La déforestation massive constitue l’un des principaux enjeux : Côte d’Ivoire (94 % des forêts primaires perdues), Ghana (80 %), avec un impact sur la biodiversité et la qualité des sols. La pollution au cadmium est également préoccupante. L’auteure préconise l’agroforesterie et la préservation des variétés anciennes, tout en insistant sur la traçabilité et la transparence de la production.

Katherine Khodorowsky critique avec vigueur le développement de nouvelles variétés de cacao issues des laboratoires. Certes hyperproductives et plus résistantes, elles peinent toutefois à restituer la richesse aromatique des cacaos fins, notamment leurs délicates notes florales et fruitées. Cette évolution, guidée par des impératifs de rendement, tend à uniformiser les profils gustatifs et à appauvrir la diversité sensorielle du chocolat. Elle fragilise ainsi des variétés emblématiques aux caractéristiques uniques, telles que le Criollo, le Nacional ou encore l’Amelonado.

Le transport des fèves repose majoritairement sur des cargos à énergie fossile, mais des initiatives comme Grain de Sail proposent des alternatives à la voile.

Des pratiques de plus en plus encadrées

L’encadrement par les lois françaises, les directives européennes et les normes de commerce équitable reste central pour garantir un cacao durable, protéger les producteurs et limiter la déforestation ou la pollution.

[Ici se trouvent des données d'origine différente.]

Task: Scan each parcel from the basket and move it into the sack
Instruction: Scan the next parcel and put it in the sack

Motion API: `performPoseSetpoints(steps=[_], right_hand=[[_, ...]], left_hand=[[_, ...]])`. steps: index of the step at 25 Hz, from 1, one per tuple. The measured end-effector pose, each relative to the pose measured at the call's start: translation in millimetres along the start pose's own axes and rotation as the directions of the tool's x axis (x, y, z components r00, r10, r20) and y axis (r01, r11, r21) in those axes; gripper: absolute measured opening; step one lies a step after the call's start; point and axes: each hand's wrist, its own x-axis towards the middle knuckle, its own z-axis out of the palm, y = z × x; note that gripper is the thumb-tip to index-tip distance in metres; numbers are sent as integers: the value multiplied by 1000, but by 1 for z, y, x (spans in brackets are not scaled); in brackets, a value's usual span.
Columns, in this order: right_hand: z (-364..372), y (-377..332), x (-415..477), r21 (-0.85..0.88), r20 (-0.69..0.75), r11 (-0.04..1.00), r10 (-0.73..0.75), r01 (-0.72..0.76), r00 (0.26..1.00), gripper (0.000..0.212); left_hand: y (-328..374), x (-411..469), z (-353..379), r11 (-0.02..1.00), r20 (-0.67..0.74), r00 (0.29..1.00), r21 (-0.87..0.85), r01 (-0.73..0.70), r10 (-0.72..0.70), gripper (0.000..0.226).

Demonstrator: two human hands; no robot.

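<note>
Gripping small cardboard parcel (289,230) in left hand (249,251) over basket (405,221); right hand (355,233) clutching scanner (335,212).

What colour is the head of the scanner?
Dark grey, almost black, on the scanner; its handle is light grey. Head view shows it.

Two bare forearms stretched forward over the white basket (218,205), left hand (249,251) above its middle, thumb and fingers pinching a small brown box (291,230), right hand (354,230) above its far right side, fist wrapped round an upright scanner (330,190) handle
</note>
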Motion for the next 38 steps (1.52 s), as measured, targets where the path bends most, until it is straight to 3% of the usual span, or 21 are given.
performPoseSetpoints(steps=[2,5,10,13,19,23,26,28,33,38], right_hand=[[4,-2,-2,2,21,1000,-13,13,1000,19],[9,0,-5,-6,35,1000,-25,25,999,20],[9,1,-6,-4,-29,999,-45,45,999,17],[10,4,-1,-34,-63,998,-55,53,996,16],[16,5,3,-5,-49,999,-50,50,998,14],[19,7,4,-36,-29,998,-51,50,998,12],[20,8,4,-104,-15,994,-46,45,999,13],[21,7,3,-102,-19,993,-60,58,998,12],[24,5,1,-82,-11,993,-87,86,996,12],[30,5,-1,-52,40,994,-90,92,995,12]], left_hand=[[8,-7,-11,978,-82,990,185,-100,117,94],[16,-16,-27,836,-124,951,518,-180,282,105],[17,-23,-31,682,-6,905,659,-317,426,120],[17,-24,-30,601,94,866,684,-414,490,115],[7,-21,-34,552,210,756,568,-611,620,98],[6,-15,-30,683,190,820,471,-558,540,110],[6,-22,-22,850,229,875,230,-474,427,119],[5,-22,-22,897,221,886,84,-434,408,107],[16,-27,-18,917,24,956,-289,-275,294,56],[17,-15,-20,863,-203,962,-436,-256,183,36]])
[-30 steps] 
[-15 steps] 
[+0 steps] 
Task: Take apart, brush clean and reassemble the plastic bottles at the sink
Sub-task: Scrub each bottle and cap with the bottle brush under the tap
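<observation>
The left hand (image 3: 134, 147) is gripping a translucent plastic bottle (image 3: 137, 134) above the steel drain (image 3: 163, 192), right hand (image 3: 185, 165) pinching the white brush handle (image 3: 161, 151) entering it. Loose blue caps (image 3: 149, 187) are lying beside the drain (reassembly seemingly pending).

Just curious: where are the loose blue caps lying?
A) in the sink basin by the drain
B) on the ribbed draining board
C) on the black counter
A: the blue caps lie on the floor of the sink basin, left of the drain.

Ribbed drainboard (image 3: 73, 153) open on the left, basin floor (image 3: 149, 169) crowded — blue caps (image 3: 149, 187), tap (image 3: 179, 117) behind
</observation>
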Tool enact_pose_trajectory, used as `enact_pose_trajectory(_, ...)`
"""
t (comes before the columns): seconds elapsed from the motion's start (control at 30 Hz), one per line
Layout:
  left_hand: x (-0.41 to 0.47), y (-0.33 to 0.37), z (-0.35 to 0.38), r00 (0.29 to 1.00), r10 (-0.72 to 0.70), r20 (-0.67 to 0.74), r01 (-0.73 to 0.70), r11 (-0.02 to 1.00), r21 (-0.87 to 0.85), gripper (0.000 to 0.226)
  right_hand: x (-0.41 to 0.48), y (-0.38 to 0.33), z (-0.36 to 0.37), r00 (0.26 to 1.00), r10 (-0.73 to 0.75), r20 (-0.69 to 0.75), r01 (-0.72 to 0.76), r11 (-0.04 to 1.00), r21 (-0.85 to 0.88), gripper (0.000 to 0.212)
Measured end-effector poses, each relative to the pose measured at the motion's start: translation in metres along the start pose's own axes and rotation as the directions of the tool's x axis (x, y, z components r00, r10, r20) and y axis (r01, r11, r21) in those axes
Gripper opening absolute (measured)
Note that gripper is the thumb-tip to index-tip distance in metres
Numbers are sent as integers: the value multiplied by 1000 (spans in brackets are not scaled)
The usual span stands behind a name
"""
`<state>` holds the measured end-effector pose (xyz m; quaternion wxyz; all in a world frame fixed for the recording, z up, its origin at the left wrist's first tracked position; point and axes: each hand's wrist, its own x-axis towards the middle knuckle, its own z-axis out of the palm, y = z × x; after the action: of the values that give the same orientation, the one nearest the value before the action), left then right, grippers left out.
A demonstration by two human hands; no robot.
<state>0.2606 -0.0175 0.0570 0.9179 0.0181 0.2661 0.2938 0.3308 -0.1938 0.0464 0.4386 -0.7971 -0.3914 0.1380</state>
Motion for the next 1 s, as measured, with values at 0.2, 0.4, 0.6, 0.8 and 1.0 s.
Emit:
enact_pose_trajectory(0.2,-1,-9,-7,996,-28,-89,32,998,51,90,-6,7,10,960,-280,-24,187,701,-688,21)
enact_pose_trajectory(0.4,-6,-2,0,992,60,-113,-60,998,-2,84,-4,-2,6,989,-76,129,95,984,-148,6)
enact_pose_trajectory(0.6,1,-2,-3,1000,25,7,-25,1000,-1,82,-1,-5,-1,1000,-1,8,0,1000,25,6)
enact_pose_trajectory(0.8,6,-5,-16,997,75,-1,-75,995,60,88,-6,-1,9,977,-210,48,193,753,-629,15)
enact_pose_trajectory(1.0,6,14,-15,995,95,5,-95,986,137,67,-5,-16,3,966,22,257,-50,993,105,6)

Quel chocolat pour demain ? de Katherine Khodorowsky est donc un ouvrage précieux pour comprendre les dynamiques complexes de la mondialisation à travers le prisme du chocolat. En abordant les enjeux économiques, sociaux et environnementaux, il invite à une consommation responsable et consciente. Chacun – du cultivateur accompagné dans ses pratiques agricoles au consommateur exigeant sur la traçabilité et la qualité – peut contribuer à un avenir du chocolat respectueux des hommes et de la planète.